Based on a ‘mostly’ true story, The Lady in The Van tells of the relationship between the tremendously talented writer, Alan Bennett, and a homeless pensioner, Miss Sheppard, who used his driveway as a residence for fifteen-years.
Adapted from Bennett’s original book and subsequent play, the big-screen treatment breathes new life into this hilarious and touching story. In fact, it’s one of the rare occasions where the film adds to the source material, in that it puts visuals to Bennett’s occasional flights of fancy.
Central to the plot is the inner-dialogue between Alan Bennett the writer, and Alan Bennett the real person. The constant conversation between the two, provides insight into which events are true and which have been fabricated for dramatic purposes; as well as offering us a glimpse into Bennett’s conflicting thoughts and feelings.
With Alex Jennings essentially playing two versions of the same character, the film allows these different personalities to interact in a clever and convincing way, that wouldn’t be quite as effective in any other format.
The script by Alan Bennett is as rich as you would expect.
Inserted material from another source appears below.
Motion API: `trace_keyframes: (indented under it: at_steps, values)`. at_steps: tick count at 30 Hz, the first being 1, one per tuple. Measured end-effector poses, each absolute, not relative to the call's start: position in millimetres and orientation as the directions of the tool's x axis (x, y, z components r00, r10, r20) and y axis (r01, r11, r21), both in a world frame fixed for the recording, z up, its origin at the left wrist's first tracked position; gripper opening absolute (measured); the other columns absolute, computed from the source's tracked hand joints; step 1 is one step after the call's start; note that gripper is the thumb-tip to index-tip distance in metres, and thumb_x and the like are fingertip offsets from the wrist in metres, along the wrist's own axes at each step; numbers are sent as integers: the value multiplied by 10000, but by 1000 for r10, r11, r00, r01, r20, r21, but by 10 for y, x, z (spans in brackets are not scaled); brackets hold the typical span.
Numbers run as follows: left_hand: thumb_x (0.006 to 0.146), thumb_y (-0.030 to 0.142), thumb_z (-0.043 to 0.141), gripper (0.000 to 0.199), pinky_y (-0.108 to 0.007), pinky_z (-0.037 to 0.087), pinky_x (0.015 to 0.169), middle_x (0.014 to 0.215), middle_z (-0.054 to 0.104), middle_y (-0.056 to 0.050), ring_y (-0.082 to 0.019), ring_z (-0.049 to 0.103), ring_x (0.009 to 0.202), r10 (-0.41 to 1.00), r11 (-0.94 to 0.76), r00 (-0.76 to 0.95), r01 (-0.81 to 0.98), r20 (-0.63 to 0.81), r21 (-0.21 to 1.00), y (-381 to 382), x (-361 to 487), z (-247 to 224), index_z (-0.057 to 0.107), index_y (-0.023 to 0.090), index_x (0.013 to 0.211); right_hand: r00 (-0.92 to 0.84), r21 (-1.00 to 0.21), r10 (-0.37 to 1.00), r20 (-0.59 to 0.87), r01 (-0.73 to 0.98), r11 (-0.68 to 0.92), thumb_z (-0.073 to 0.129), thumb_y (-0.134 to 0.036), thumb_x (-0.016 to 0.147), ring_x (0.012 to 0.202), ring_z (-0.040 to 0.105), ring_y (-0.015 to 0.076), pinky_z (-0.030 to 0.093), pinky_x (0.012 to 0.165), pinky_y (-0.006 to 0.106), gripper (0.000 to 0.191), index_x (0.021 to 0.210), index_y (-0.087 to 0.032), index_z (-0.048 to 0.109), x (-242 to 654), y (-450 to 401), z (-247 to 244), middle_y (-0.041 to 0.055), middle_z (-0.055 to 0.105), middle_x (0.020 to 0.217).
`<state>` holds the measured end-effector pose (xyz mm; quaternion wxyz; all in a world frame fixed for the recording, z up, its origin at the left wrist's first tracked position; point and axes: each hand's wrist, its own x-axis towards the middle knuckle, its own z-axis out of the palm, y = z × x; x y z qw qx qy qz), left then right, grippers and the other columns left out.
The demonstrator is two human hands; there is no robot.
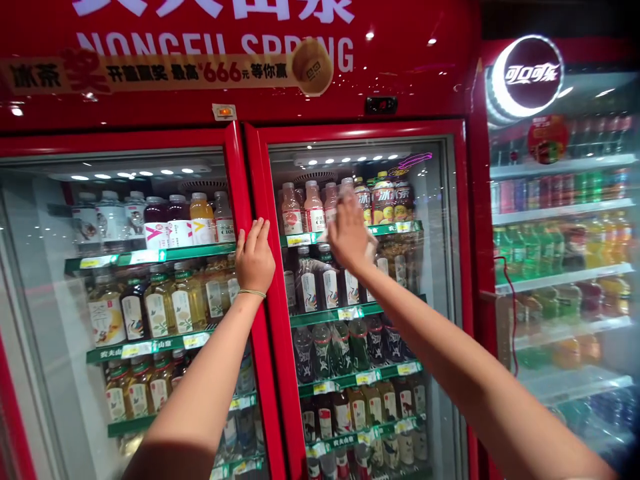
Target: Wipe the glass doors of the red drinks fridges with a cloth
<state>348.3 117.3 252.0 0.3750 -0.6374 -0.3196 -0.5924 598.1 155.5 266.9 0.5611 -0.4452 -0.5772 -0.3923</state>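
Observation:
My right hand [349, 230] presses flat against the glass of the right fridge door [290, 347], fingers pointing up and slightly blurred. The pale edges of a thin white cloth [371, 248] show under the palm; most of it is hidden. My left hand [255, 257] rests on the red frame between the two doors, fingers stretched upward, holding nothing. A thin band [251, 292] circles the left wrist. Both doors appear closed. Behind the glass near the right hand stand pink drink bottles [314, 207] and iced tea bottles [384, 200].
The left fridge door [125, 160] shows shelves of bottled drinks behind glass. Above are a red sign panel [200, 107], an orange-lit switch [224, 112] and a small display [381, 105]. Another drinks fridge [560, 287] with a round lit sign [527, 73] and a red cable [511, 300] stands right.

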Motion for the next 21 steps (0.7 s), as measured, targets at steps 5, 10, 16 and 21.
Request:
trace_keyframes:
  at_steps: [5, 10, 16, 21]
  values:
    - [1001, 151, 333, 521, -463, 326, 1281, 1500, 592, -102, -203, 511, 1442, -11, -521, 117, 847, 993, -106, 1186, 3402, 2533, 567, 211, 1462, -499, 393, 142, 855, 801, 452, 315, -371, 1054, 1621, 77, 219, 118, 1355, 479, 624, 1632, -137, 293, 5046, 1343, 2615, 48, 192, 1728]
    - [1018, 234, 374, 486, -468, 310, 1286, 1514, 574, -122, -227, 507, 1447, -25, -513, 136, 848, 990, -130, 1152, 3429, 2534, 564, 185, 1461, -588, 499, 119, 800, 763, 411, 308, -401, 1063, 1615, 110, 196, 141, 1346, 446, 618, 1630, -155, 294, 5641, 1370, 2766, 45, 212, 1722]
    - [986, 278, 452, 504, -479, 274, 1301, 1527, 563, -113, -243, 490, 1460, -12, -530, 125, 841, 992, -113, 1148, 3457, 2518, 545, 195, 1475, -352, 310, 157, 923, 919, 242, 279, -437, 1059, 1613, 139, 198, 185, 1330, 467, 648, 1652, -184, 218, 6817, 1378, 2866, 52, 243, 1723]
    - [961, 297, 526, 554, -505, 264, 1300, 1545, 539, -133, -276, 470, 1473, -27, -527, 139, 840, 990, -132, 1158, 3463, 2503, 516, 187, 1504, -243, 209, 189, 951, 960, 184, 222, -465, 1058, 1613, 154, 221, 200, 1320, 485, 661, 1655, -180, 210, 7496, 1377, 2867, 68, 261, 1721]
Its consistently laugh out loud funny and human, but it has a much darker tone to it too. We get to hear his deepest, most personal thoughts about whether his toleration for Miss Sheppard is out of a need to ‘care’, or whether it is solely for writing material; and, the film explores his guilt surrounding his mother, who is declining in health.
More importantly, the script packs a real emotional punch, and not in an overly dramatic way either. I’d be shocked if, amongst your tears of laughter, there weren’t a few tears of sadness too.
Maggie Smith is as flawless as ever in the role of the titular lady. Having performed the role previously on stage and radio, this shouldn’t come as a surprise. Here, Smith proves, once again, that she really is one of the greatest actresses of our time; a national treasure who brings charisma and bite to every one of her characters.
The aforementioned Alex Jennings deserves a lot of credit too though, for his important part in the film’s success. Not only is totally convincing as Alan Bennett in the way he looks and speaks, but he plays the two sides to that character, wonderfully.
I can think of few films in 2015 that are quite as sharp, witty and as poignant as The Lady in The Van. On that basis alone, forgetting the superb performances, it’s worth seeking out as soon as possible.